**Your goal**
Copy out the data exactly, leaving the pictures behind.

**The data**
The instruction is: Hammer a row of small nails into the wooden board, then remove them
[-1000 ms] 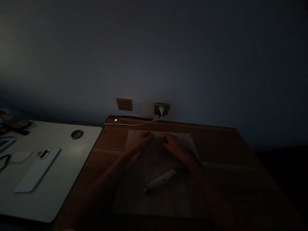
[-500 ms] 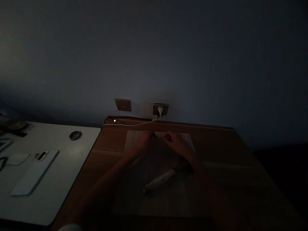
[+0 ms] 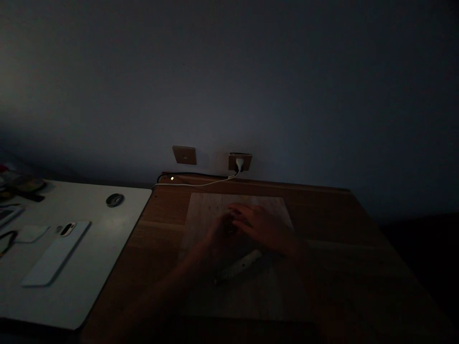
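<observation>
In dim light, my left hand (image 3: 219,228) and my right hand (image 3: 260,223) meet over a pale rectangular board (image 3: 204,204). My left fingers are curled, and a small dark shape sits by them, too dark to make out. Stretched toward the left hand, the right fingers reach over it with a gap above the thumb; I see nothing held in them. Below both hands, a long object with a pale mottled handle (image 3: 239,267) lies slantwise on the board. Its far end goes under my right wrist.
A brown wooden table (image 3: 158,239) bears the board. On the white table (image 3: 103,248) at left are a pale phone (image 3: 53,260), a dark ring-shaped item (image 3: 114,200) and cables. A white plug (image 3: 239,164) with its cord (image 3: 201,185) is in the wall socket behind.
My hands, earlier apart near the board's far edge, have come together and moved slightly nearer. The right fingers have straightened over the left hand. The mottled-handled object has stayed on the board.
</observation>
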A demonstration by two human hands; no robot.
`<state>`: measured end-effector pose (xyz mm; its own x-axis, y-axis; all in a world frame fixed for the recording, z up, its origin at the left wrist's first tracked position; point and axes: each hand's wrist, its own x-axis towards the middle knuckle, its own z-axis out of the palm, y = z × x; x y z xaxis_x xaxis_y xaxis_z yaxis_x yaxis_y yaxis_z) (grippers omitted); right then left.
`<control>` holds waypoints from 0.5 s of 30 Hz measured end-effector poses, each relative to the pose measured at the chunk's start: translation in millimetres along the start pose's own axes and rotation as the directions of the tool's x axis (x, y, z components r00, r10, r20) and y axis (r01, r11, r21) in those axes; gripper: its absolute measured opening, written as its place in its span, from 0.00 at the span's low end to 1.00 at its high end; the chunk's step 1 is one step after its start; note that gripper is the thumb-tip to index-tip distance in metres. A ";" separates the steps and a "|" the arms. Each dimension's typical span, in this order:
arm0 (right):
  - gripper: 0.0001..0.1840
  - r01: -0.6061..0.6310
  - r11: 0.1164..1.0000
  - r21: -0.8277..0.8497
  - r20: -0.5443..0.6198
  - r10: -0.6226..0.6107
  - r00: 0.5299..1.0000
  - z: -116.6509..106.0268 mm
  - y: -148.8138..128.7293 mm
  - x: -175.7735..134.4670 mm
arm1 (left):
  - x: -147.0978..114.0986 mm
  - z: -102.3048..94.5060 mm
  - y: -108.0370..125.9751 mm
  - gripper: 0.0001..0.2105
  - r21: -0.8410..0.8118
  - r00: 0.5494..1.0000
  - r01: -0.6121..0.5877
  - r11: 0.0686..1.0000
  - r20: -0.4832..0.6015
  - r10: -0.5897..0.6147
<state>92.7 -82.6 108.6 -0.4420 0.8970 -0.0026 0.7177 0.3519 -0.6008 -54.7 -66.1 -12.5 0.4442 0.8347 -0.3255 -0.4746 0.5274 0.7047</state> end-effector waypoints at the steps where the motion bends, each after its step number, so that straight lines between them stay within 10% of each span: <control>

**Answer box**
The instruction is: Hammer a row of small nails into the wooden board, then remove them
[-1000 ms] 
[-500 ms] 
[+0 ms] 
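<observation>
In dim light, my left hand (image 3: 219,228) and my right hand (image 3: 260,223) meet over a pale rectangular board (image 3: 204,204). My left fingers are curled, and a small dark shape sits by them, too dark to make out. Stretched toward the left hand, the right fingers reach over it with a gap above the thumb; I see nothing held in them. Below both hands, a long object with a pale mottled handle (image 3: 239,267) lies slantwise on the board. Its far end goes under my right wrist.
A brown wooden table (image 3: 158,239) bears the board. On the white table (image 3: 103,248) at left are a pale phone (image 3: 53,260), a dark ring-shaped item (image 3: 114,200) and cables. A white plug (image 3: 239,164) with its cord (image 3: 201,185) is in the wall socket behind.
My hands, earlier apart near the board's far edge, have come together and moved slightly nearer. The right fingers have straightened over the left hand. The mottled-handled object has stayed on the board.
</observation>
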A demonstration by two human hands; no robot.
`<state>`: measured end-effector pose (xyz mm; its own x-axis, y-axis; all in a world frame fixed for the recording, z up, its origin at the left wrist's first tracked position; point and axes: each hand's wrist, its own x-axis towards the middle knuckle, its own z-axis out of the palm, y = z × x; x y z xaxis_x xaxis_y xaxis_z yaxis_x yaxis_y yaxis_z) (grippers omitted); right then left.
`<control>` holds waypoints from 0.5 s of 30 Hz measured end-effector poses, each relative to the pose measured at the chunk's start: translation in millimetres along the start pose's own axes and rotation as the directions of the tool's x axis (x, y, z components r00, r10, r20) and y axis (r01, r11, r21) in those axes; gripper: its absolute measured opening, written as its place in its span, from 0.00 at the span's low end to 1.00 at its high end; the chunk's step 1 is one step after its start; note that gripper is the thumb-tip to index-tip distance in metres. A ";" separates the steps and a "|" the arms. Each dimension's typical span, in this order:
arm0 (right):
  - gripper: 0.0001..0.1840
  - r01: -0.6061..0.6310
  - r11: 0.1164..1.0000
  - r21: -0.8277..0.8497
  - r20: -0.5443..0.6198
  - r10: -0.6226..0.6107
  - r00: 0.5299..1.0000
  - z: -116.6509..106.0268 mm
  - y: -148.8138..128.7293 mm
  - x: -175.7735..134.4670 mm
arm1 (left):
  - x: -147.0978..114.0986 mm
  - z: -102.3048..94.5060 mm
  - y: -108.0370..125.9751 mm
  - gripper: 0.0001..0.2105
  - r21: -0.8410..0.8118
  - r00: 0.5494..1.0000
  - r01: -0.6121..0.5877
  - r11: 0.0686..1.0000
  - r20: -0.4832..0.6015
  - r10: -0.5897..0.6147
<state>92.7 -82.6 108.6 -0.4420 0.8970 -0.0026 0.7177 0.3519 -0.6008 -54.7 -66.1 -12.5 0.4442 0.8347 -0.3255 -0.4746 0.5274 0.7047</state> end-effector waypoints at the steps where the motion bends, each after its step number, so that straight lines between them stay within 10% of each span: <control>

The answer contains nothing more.